Records excerpted from a collection:
- Opening Delimiter -

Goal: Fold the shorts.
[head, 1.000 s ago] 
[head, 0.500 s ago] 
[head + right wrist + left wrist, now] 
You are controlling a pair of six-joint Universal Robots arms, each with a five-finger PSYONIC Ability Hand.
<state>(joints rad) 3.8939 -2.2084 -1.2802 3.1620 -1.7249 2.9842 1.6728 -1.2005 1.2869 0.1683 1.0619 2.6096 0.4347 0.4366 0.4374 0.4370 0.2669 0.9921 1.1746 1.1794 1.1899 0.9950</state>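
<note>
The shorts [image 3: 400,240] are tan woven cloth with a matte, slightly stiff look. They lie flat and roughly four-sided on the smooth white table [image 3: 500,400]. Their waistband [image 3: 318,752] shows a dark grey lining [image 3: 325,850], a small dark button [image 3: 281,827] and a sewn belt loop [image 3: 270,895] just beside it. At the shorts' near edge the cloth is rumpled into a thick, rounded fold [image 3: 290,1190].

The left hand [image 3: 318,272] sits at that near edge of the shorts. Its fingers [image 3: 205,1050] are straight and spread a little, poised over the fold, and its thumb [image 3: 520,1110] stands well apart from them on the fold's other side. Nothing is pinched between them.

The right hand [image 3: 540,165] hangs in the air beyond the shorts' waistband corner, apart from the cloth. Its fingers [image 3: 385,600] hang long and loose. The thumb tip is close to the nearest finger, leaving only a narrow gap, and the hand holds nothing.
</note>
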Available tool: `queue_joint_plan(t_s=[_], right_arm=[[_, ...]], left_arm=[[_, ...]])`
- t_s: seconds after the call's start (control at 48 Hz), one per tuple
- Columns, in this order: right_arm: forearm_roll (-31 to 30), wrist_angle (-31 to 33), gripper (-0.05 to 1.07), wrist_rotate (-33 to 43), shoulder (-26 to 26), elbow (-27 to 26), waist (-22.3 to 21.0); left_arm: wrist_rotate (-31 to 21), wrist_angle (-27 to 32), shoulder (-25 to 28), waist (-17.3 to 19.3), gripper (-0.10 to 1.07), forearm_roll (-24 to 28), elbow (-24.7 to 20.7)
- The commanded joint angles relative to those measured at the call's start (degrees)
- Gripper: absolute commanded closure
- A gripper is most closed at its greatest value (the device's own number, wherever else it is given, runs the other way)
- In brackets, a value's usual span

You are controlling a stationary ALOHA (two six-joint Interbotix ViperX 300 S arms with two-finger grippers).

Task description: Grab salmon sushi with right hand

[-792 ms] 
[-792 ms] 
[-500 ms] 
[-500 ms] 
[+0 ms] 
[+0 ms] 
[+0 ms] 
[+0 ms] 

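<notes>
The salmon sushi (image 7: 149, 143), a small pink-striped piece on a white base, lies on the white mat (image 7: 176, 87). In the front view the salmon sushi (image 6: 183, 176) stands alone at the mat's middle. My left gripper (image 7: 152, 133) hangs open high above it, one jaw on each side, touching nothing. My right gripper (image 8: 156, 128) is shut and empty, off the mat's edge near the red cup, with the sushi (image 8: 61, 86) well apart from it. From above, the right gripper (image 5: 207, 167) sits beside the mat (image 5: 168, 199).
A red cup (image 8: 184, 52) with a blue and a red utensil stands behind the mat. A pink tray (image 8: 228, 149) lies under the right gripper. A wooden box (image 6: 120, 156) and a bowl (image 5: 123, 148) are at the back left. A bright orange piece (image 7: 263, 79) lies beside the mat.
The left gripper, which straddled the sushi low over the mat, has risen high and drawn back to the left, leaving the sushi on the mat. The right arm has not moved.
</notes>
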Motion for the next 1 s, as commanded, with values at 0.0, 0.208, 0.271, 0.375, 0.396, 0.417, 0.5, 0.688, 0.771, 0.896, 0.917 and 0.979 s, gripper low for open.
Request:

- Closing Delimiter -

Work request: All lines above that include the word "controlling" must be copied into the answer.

Expected output:
You are controlling a pair of six-joint Universal Robots arms, each with a five-finger PSYONIC Ability Hand.
You are controlling a stationary ALOHA (two six-joint Interbotix ViperX 300 S arms with two-finger grippers).

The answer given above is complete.